[Data items]

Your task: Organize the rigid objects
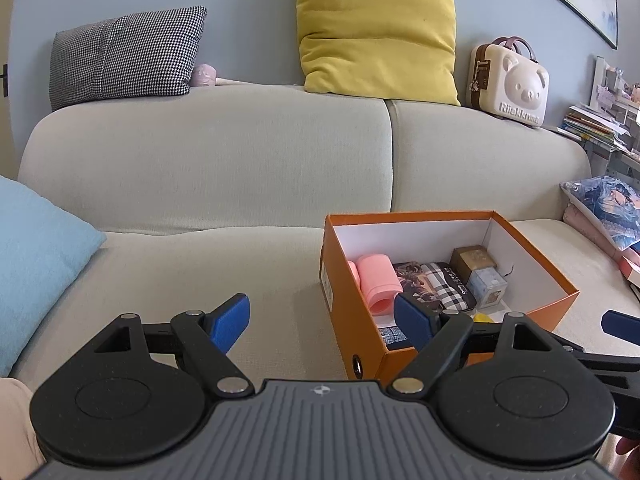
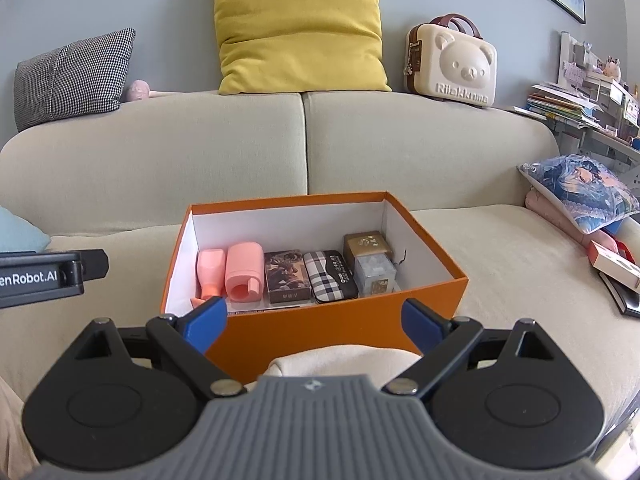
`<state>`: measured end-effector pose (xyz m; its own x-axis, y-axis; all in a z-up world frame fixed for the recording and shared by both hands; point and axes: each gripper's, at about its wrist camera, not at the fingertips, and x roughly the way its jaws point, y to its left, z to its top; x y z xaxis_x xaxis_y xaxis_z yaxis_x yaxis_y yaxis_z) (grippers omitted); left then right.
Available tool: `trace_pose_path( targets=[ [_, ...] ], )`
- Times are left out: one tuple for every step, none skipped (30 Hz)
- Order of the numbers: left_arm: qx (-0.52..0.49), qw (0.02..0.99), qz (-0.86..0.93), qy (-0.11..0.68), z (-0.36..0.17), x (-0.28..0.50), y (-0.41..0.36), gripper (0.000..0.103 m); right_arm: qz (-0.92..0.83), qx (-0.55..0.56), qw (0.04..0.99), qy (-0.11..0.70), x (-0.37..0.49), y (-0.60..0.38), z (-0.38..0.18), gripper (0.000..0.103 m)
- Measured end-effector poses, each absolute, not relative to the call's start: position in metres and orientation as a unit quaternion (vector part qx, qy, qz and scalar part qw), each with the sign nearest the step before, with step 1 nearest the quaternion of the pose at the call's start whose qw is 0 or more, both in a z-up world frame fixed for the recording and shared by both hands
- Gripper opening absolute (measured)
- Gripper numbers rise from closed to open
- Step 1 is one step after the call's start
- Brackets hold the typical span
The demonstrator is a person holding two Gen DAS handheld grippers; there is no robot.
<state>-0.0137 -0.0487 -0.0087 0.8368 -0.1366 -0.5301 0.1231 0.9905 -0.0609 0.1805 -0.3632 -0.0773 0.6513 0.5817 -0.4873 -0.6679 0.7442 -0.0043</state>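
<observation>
An open orange box (image 2: 348, 330) (image 1: 558, 304) sits on the beige sofa seat. Lined up inside are two pink plastic pieces (image 2: 244, 266) (image 1: 378, 280), a dark picture box (image 2: 286, 276), a plaid case (image 2: 330, 276) (image 1: 450, 284), a gold box (image 2: 366, 244) and a pale cube (image 2: 374, 276) (image 1: 486, 286). My right gripper (image 2: 316, 326) is open and empty just in front of the box's near wall. My left gripper (image 1: 322, 322) is open and empty at the box's left near corner. In the right wrist view, part of the left gripper's body (image 2: 48, 276) shows at far left.
The sofa back (image 2: 160, 152) carries a yellow cushion (image 2: 298, 26), a houndstooth cushion (image 2: 72, 76) and a cream bear case (image 2: 456, 64). A blue cushion (image 1: 36, 260) lies left. A printed pillow (image 2: 580, 192), a pink fabric item and books sit at right. A cream cloth (image 2: 340, 362) lies below the right gripper.
</observation>
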Motion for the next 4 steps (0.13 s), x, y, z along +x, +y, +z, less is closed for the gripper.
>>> trace_pose_path(
  targets=[
    [-0.012,0.958,-0.069,0.277,-0.0087,-0.0137,-0.0487,0.096,0.345,-0.091,0.904,0.235,0.1806,-0.3634,-0.0773,0.094],
    [-0.011,0.958,-0.07,0.277,-0.0086,-0.0136,-0.0488,0.096,0.346,-0.091,0.904,0.235,0.1799,-0.3638,-0.0778,0.094],
    [-0.011,0.958,-0.07,0.277,-0.0084,-0.0133,-0.0488,0.096,0.346,-0.091,0.904,0.235,0.1799,-0.364,-0.0778,0.094],
    [-0.011,0.958,-0.07,0.277,-0.0085,-0.0133,-0.0488,0.096,0.347,-0.091,0.904,0.235,0.1803,-0.3641,-0.0779,0.094]
  ],
)
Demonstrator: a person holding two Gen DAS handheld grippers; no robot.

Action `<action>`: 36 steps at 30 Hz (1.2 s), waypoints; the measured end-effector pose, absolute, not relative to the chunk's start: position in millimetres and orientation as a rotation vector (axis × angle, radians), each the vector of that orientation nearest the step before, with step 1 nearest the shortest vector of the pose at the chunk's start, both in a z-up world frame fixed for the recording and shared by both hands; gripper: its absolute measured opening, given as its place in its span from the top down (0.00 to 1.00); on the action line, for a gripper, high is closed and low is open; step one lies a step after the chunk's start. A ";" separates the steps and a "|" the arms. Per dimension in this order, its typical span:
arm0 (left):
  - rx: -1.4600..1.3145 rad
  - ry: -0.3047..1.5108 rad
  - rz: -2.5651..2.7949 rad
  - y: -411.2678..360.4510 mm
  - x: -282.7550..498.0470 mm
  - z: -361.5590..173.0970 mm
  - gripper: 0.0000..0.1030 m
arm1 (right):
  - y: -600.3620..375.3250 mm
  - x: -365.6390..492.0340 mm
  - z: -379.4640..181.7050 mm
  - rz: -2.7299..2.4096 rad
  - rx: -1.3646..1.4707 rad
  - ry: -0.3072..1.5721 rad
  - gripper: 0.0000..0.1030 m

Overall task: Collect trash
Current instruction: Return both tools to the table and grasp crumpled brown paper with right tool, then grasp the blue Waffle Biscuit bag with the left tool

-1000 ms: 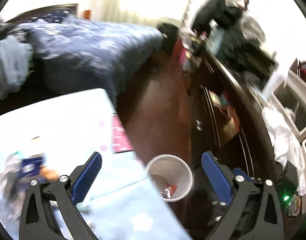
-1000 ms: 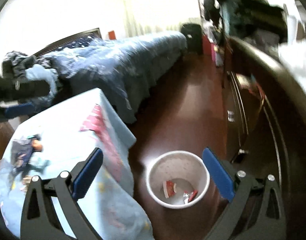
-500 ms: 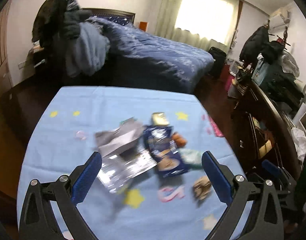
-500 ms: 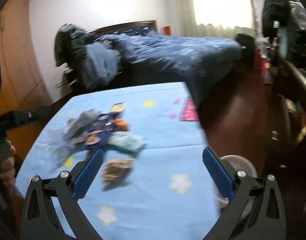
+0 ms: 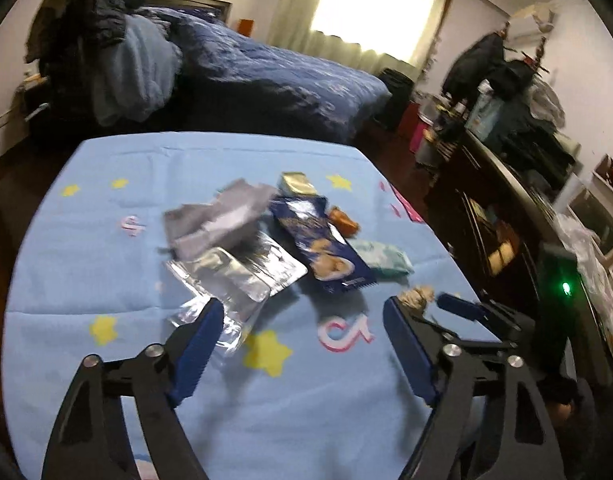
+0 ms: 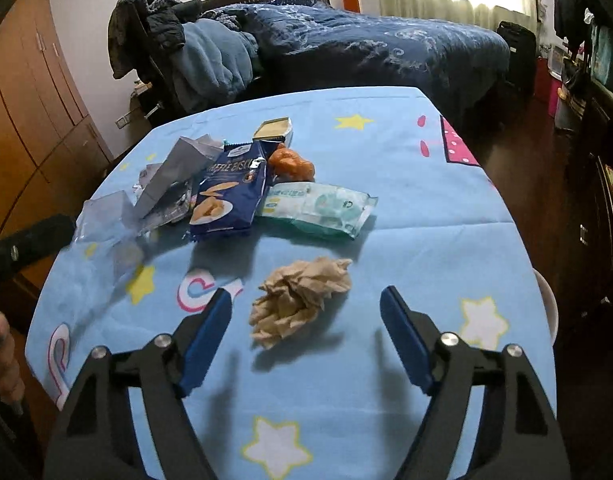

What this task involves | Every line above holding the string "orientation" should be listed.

Finished task |
- Measured end-effector poses, each absolute, not relative to the call's start: position in metres and orientation as a unit quaternion (vector part qx, qy, qz and scalar part qw), each with the sign nearest the step before, with step 1 nearest the quaternion of the pose at the call's start whose qw is 0 or more, both in a z-up world frame fixed for the recording and shared by both hands
Action `<action>`: 36 steps at 30 Hz (1.2 s), waypoints; the measured end-effector pose, absolute, not relative to the chunk's start: position in millimetres and orientation as a rotation vector (axis × angle, radians), each the vector of that orientation nearest the step before, with step 1 nearest the shortest vector of the pose at the chunk's start, both in a z-up world frame fixed for the recording and shared by both hands; gripper: its absolute measured opening, given as its place in its span from the top down (0.00 to 1.00); on the action line, for a gripper, high is closed and low is open; step one lies a step after the chunk's start. A ";" separates the steps and a "|" the arms. Per dimension in this order, its typical span:

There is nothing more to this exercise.